Conscient de l’actualité du problème, l’IHS CGT et le laboratoire Triangle de l’Université Lyon 2 ont décidé d’en faire le thème d’un colloque centré sur la deuxième moitié du XXe siècle. Il s’agit d’explorer la complexité et l’ambivalence de ce processus. Le terme d’institutionnalisation provient sur le plan étymologique d’instituare, « établir de façon durable », « fonder ». Dans certaines périodes de l’histoire sociale, l’institutionnalisation a été synonyme de reconnaissance du fait syndical et a entériné la conquête de droits.

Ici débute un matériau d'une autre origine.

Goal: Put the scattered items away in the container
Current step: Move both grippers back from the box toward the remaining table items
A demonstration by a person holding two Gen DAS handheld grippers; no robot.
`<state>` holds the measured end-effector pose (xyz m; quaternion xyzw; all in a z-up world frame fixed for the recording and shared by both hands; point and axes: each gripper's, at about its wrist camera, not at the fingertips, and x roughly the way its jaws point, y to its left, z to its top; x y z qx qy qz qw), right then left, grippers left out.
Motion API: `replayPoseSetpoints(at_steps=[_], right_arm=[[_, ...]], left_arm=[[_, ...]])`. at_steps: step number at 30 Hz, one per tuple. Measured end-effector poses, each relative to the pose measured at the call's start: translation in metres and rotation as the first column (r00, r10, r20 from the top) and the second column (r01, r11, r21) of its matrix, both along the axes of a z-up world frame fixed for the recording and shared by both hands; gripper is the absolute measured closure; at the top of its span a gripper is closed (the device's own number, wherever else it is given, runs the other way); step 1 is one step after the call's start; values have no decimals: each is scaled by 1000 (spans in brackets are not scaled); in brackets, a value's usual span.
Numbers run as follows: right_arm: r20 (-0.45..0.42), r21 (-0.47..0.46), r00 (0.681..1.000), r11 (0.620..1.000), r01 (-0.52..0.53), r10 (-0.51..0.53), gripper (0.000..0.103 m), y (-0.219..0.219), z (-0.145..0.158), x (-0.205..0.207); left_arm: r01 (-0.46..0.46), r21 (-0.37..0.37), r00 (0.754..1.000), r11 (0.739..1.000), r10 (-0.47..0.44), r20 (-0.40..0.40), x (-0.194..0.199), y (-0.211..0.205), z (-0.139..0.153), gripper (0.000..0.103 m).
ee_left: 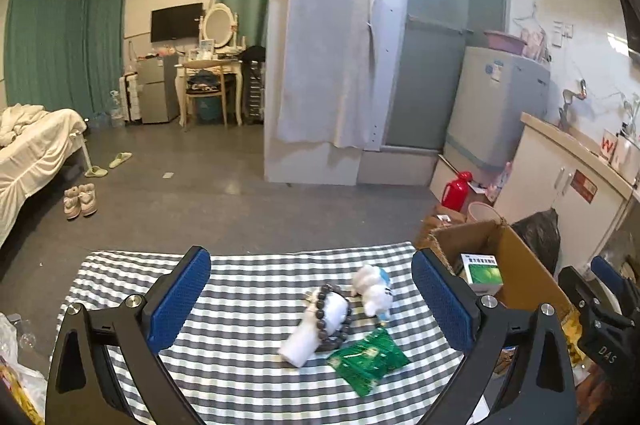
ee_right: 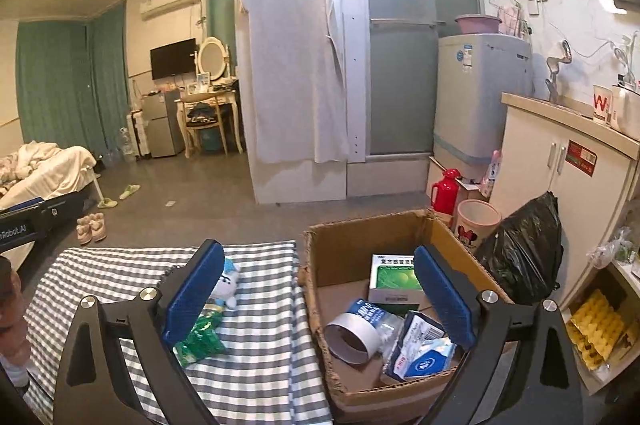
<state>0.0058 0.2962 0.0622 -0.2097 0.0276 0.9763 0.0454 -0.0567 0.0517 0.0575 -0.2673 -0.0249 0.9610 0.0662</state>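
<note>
My left gripper (ee_left: 311, 299) is spread wide with nothing between its blue pads, hanging over the grey-and-white checked cloth (ee_left: 248, 365). On that cloth, between the pads from where I look, lie a small white bottle (ee_left: 316, 329) with a dark bead bracelet (ee_left: 334, 321) looped round it, a white plush toy (ee_left: 374, 291) with a blue patch just beyond, and a green foil packet (ee_left: 368, 355) nearer me. My right gripper (ee_right: 320, 299) is spread wide too and empty, held over the near left edge of the cardboard box (ee_right: 352, 399), which stands just right of the cloth. Inside the box are a green-and-white medicine carton (ee_right: 394, 275) at the far side, a roll of tape (ee_right: 352, 335) and a blue-and-white pack (ee_right: 420, 357) (tissues or masks, I cannot tell) nearer me.
</note>
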Motion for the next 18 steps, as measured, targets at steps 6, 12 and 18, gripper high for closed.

Dans d’autres périodes, comme celle que nous connaissons, elle peut aussi être le support d’un enfermement croissant du syndicalisme dans des pratiques de négociation au contenu extrêmement limitée et contribuer à marginaliser d’autres formes d’action syndicale, plus revendicatives. Ainsi, l’institutionnalisation peut-elle aussi être comprise comme une forme d’intégration dans l’ordre dominant, d’acceptation de celui-ci. Mais le fait de refuser toute participation aux institutions de représentation créées sur le lieu de travail ou en dehors de celui-ci, dans le cadre notamment du paritarisme, risque à l’inverse de conduire à une marginalisation de l’organisation syndicale.. Dans tous les cas, l’institutionnalisation est à comprendre comme un phénomène mouvant et relationnel, ni linéaire ni univoque : s’il donne lieu à des usages variés selon les syndicats, il est également investi par les employeurs ; en ce sens, les conceptions et les usages des espaces institutionnels – qui ouvrent la question de la démocratie dans la sphère du travail – sont aussi à appréhender comme des terrains de lutte.

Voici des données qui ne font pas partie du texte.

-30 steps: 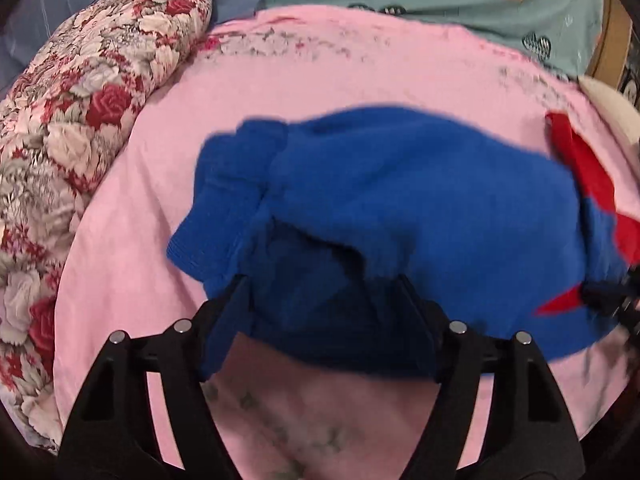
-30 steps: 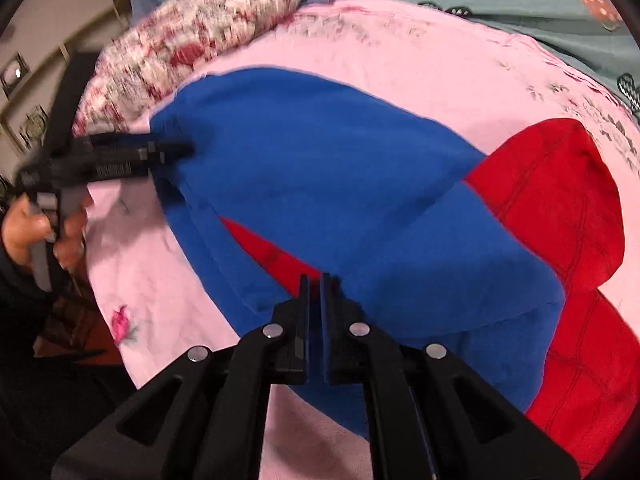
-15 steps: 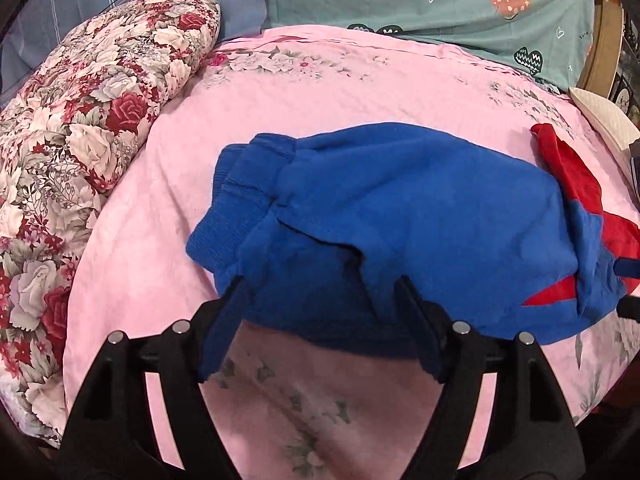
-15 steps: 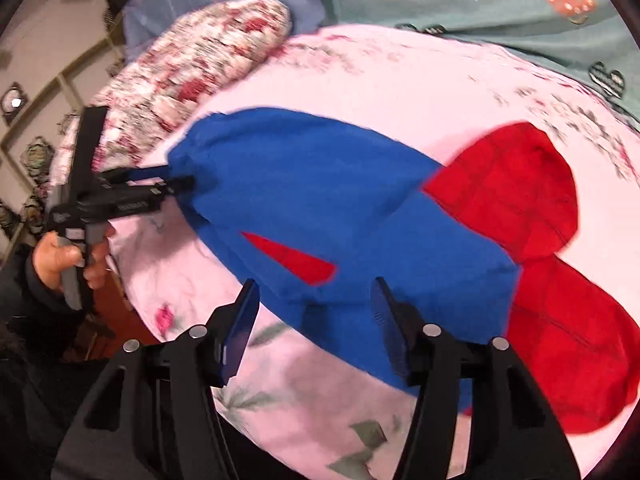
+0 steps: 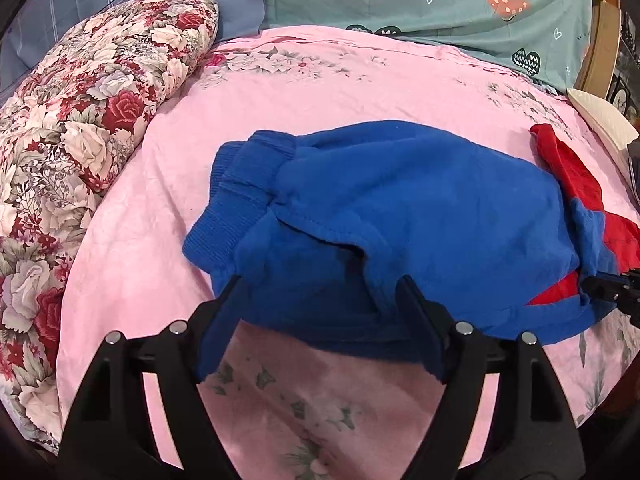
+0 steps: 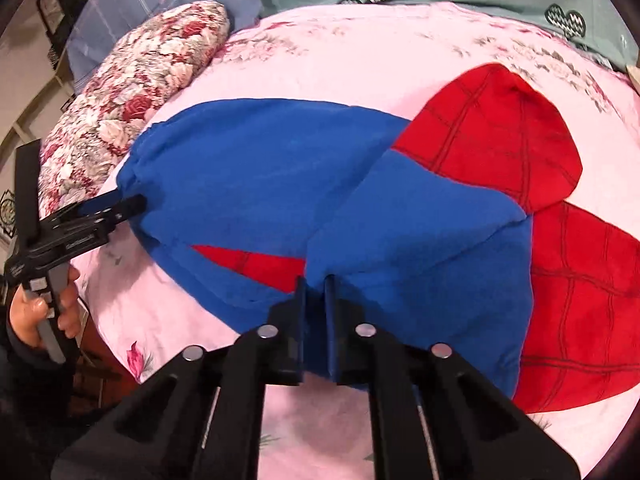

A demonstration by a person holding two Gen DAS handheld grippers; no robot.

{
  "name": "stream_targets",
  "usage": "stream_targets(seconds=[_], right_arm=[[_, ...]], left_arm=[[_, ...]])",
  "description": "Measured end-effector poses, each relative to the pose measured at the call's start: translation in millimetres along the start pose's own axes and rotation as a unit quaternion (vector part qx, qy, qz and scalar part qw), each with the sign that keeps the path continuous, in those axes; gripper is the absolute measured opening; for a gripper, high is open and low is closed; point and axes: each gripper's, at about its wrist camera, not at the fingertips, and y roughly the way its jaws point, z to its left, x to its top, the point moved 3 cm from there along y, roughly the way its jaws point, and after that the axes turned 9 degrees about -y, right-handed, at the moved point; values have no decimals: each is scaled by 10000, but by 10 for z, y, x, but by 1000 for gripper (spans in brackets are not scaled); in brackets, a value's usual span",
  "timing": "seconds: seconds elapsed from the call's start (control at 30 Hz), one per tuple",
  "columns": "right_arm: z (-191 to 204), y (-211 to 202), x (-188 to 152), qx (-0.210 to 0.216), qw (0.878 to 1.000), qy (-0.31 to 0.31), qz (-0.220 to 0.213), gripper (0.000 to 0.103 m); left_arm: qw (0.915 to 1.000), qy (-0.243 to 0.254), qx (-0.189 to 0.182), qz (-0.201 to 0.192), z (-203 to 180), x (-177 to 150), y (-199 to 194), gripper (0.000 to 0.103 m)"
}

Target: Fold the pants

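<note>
Between the wide-spread fingers of the left hand-held gripper (image 5: 320, 300) lies the cuffed blue end of the pants (image 5: 400, 216), touching neither finger, so that tool holds nothing and seems poised to take a fresh hold. Just ahead of the right hand-held gripper (image 6: 316, 284), its fingers are pressed nearly together over a blue fold at the near edge, apparently pinching the cloth so that the next fold can be carried over. Beyond that grip the pants sit in a partly folded heap on the pink bed (image 6: 340, 64), their red panelled part (image 6: 500, 140) spread off to the right. Left of both tools a floral pillow (image 5: 80, 120) runs along the bed's edge, and a teal pillow with hearts (image 5: 440, 0) lies far ahead. Neither touches the pants, so nothing seems to block a fold.
</note>
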Motion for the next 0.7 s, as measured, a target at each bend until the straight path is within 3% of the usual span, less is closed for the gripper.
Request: stream_targets(seconds=[0.23,0.37,0.47,0.6,0.63,0.7], right_arm=[[19,-418,78,408,9953,25,-883,6],[53,-460,7,376,9971,-92,-661,6],[44,-311,-151,248,9990,-174,-330,6],[47,-152,-241,192,9994,-230,-163,8],[64,-170,-232,155,9993,-298,-158,14],[78,-223,-232,101,9990,-392,-167,36]], left_arm=[[9999,131,90,18,60,8,1,78],[9995,262,171,7,97,-25,-69,78],[9982,293,525,24,200,-77,-22,79],[9993,-189,310,119,368,-65,-37,78],[9994,-199,273,-2,352,-52,-113,78],[9992,-68,166,-367,222,4,-352,79]])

La problématique n’a rien de nouveau : le mouvement syndical s’est toujours appuyé de façon conjointe sur des pratiques de mobilisation et sur des formes plus instituées. Il s’est même constitué au cœur de cette tension. Le développement des conseils des prud’hommes à partir de 1806 a précédé l’apparition des syndicats. Dans la même optique, ce qui s’est joué autour de la reconnaissance officielle de la forme syndicale en 1884 avec l’assignation par le politique au seul domaine professionnel, puis avec l’instauration d’un double canal de représentation des salariés (celui de l’élection via la généralisation des délégués du personnel à partir de 1936, celui de la représentation directe par le syndicat censé agir pour tous, mais exclu du lieu de travail jusqu’en 1968) a profondément marqué les relations professionnelles en France.

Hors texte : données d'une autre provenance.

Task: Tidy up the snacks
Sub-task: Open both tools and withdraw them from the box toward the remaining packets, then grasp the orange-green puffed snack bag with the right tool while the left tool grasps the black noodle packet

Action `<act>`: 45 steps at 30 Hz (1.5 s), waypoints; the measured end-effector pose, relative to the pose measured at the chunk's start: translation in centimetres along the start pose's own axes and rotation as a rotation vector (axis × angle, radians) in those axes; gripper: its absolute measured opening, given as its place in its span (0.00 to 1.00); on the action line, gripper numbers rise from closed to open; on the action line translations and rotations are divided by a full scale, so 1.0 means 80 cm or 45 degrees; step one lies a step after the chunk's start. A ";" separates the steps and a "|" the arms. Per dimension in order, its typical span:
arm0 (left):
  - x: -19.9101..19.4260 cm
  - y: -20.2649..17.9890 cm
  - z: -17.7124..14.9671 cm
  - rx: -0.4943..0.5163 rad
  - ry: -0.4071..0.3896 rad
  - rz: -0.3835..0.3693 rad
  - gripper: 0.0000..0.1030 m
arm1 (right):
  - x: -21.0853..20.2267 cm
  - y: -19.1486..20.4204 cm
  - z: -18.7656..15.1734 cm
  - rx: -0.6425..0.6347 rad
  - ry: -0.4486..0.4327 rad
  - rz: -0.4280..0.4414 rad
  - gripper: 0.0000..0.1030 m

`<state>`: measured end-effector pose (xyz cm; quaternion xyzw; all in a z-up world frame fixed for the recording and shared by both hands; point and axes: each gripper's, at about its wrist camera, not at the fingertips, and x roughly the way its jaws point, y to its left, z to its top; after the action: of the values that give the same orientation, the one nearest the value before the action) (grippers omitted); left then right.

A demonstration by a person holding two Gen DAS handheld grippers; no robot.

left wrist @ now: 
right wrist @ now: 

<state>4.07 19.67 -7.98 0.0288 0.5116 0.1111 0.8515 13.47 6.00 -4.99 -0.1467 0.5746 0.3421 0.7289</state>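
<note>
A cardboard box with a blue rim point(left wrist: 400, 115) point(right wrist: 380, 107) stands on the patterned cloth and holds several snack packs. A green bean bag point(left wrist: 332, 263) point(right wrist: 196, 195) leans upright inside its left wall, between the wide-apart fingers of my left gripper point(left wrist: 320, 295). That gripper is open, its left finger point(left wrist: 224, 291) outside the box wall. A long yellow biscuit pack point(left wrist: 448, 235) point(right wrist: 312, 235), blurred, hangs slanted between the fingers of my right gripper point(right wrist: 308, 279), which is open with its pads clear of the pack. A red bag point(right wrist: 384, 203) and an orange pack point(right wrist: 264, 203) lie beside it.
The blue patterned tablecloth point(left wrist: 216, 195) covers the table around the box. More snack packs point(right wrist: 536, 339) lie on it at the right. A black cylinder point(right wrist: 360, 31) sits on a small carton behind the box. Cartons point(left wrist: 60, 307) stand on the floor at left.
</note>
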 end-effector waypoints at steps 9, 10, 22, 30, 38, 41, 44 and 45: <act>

Sans s’interdire un retour sur ces étapes marquantes, ce colloque abordera principalement la période qui s’étend de 1945 à 2007 ; cette deuxième borne temporelle étant liée à l’adoption de la loi dite de « modernisation du dialogue social » qui, sous l’impulsion du droit européen, contraint le gouvernement à consulter les « partenaires sociaux » afin que ceux-ci ouvrent une négociation avant tout projet de loi portant sur les relations de travail, leur reconnaissant ainsi une part d’autonomie dans l’élaboration des normes sociales. Au travers de cette loi, on voit à quel point le choix des termes engage des conceptions différentes du sens et de la visée de l’institutionnalisation.
La complexité du phénomène suggère de revenir de façon précise sur certains contextes, de restituer les controverses qui ont pu entourer l’investissement des syndicats dans telle ou telle institution, au sein de l’entreprise ou en dehors, d’examiner de façon critique la terminologie employée et les pratiques à l’œuvre. Elle implique également de faire varier les échelles d’observation, de comprendre les enjeux sur les lieux de travail, mais aussi dans les secteurs d’activités (et les branches) ainsi qu’au niveau national et interprofessionnel.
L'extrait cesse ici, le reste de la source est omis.